** What the exercise asks **
Return the entries in full, exactly as written.
______________________________
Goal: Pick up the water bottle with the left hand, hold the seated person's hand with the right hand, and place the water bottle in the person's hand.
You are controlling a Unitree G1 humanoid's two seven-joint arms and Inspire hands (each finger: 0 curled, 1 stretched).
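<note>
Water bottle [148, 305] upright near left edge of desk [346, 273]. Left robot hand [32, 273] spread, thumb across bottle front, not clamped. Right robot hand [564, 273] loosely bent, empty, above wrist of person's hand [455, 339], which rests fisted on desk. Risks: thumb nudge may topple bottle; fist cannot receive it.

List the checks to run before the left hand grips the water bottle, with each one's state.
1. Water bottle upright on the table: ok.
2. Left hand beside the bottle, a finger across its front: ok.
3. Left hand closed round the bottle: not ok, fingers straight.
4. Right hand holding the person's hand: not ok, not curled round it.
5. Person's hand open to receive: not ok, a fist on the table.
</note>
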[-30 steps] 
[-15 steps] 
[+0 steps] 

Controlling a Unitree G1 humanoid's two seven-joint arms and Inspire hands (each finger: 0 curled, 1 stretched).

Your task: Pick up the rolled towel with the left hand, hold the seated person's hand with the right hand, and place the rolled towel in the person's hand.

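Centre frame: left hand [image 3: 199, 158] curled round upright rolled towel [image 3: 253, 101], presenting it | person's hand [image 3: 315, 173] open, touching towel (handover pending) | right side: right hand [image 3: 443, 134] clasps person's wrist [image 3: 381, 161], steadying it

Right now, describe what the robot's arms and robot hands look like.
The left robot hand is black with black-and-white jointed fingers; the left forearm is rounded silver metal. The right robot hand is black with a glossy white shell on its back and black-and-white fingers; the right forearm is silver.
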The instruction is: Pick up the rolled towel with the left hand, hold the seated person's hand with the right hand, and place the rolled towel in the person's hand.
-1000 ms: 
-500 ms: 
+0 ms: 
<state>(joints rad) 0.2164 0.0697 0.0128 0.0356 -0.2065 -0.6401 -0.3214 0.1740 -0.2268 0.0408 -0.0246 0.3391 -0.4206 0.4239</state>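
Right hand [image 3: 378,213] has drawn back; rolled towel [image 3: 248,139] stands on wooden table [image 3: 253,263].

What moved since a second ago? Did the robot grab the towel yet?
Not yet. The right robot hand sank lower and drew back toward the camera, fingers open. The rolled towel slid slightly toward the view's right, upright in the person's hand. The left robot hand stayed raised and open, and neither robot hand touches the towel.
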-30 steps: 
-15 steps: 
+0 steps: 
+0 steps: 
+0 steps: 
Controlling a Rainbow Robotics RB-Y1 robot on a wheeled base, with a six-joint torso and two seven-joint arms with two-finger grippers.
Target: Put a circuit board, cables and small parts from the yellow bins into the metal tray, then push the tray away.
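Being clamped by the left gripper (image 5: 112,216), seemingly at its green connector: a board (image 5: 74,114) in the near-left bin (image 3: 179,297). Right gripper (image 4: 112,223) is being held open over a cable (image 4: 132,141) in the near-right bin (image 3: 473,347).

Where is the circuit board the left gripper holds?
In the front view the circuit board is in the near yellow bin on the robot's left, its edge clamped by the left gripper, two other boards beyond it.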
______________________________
** Output for this task **
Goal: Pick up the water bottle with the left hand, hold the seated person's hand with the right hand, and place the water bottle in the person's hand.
You are controlling a Unitree G1 humanoid's two seven-joint arms and Inspire hands (each finger: 0 curled, 1 stretched).
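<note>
Water bottle [148, 305] upright near left edge of desk [346, 273]. Left robot hand [32, 273] spread, thumb across bottle front, not clamped. Right robot hand [564, 273] loosely bent, empty, above wrist of person's hand [455, 339], which rests fisted on desk. Risks: thumb nudge may topple bottle; fist cannot receive it.

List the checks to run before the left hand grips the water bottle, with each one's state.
1. Water bottle upright on the table: ok.
2. Left hand beside the bottle, a finger across its front: ok.
3. Left hand closed round the bottle: not ok, fingers straight.
4. Right hand holding the person's hand: not ok, not curled round it.
5. Person's hand open to receive: not ok, a fist on the table.
</note>
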[-30 steps] 
[-15 steps] 
[+0 steps] 

Controlling a Unitree G1 humanoid's two seven-joint arms and Inspire hands (each finger: 0 curled, 1 stretched).

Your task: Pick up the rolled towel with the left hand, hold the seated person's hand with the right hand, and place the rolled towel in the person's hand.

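Centre frame: left hand [image 3: 199, 158] curled round upright rolled towel [image 3: 253, 101], presenting it | person's hand [image 3: 315, 173] open, touching towel (handover pending) | right side: right hand [image 3: 443, 134] clasps person's wrist [image 3: 381, 161], steadying it

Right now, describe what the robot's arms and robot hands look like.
The left robot hand is black with black-and-white jointed fingers; the left forearm is rounded silver metal. The right robot hand is black with a glossy white shell on its back and black-and-white fingers; the right forearm is silver.
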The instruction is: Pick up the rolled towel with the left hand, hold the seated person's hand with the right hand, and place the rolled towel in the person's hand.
-1000 ms: 
-500 ms: 
+0 ms: 
<state>(joints rad) 0.2164 0.0697 0.0128 0.0356 -0.2065 -0.6401 -0.3214 0.1740 -0.2268 0.0408 -0.0246 0.3391 -0.4206 0.4239</state>
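Right hand [image 3: 378,213] has drawn back; rolled towel [image 3: 248,139] stands on wooden table [image 3: 253,263].

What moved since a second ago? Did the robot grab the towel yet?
Not yet. The right robot hand sank lower and drew back toward the camera, fingers open. The rolled towel slid slightly toward the view's right, upright in the person's hand. The left robot hand stayed raised and open, and neither robot hand touches the towel.
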-30 steps: 
-15 steps: 
+0 steps: 
+0 steps: 
+0 steps: 
Controlling a Rainbow Robotics RB-Y1 robot on a wheeled base, with a six-joint torso and two seven-joint arms with two-finger grippers.
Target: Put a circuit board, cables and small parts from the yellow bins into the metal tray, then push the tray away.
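Being clamped by the left gripper (image 5: 112,216), seemingly at its green connector: a board (image 5: 74,114) in the near-left bin (image 3: 179,297). Right gripper (image 4: 112,223) is being held open over a cable (image 4: 132,141) in the near-right bin (image 3: 473,347).

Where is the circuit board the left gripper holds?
In the front view the circuit board is in the near yellow bin on the robot's left, its edge clamped by the left gripper, two other boards beyond it.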

There is no more to the answer.